### Task item
Scan the entries for lines with the word "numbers", then copy those lines.

### Records supplied
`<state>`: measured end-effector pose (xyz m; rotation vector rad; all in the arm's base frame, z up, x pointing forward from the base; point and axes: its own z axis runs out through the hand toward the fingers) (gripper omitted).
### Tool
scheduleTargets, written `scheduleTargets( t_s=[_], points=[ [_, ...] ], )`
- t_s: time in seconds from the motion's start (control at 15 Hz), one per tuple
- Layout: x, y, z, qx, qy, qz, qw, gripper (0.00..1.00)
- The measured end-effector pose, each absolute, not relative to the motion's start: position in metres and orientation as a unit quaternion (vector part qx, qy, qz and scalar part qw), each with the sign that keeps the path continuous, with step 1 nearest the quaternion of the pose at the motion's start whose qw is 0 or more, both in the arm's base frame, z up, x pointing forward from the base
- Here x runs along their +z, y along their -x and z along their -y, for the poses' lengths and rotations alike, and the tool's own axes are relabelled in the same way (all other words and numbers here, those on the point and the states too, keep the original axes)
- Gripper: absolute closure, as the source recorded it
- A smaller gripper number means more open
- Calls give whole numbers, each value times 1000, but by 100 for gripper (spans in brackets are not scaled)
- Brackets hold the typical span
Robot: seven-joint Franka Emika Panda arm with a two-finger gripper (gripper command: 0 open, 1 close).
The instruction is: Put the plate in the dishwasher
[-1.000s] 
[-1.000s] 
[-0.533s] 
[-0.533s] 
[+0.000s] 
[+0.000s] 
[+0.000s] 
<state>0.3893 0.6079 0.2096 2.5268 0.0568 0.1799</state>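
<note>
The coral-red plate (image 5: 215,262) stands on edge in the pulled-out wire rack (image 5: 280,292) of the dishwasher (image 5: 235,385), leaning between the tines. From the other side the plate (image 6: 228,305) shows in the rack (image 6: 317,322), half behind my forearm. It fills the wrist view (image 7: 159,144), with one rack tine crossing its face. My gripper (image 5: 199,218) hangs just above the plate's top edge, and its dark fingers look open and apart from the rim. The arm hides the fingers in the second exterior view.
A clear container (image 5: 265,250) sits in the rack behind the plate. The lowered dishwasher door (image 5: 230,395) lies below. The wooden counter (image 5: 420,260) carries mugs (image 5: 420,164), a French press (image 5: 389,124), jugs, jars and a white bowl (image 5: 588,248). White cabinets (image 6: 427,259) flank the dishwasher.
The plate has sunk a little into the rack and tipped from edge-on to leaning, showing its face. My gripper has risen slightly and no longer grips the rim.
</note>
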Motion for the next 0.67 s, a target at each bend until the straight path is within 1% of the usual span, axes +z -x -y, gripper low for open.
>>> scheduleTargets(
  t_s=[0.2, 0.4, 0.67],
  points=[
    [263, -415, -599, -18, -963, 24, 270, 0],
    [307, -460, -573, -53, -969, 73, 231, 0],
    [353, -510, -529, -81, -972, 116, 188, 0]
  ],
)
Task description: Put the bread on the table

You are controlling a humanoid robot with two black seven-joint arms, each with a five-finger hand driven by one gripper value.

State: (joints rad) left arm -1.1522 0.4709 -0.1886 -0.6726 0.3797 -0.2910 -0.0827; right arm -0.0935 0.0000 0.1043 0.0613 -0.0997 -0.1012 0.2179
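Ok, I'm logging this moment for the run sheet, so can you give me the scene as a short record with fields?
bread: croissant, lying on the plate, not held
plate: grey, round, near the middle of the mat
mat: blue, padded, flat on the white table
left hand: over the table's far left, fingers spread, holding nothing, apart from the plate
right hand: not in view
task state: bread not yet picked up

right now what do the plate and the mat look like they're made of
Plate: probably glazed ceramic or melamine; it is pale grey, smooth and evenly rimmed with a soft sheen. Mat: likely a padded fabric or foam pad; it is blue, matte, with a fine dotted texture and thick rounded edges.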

### Solution
- Here x runs along their +z, y along their -x and z along their -y, for the poses' lengths and rotations alike, and the tool's own axes are relabelled in the same way (all other words and numbers here, those on the point and the states too, keep the original axes)
- Calls give whole numbers, each value times 1000, but by 100 for gripper (spans in brackets are not scaled)

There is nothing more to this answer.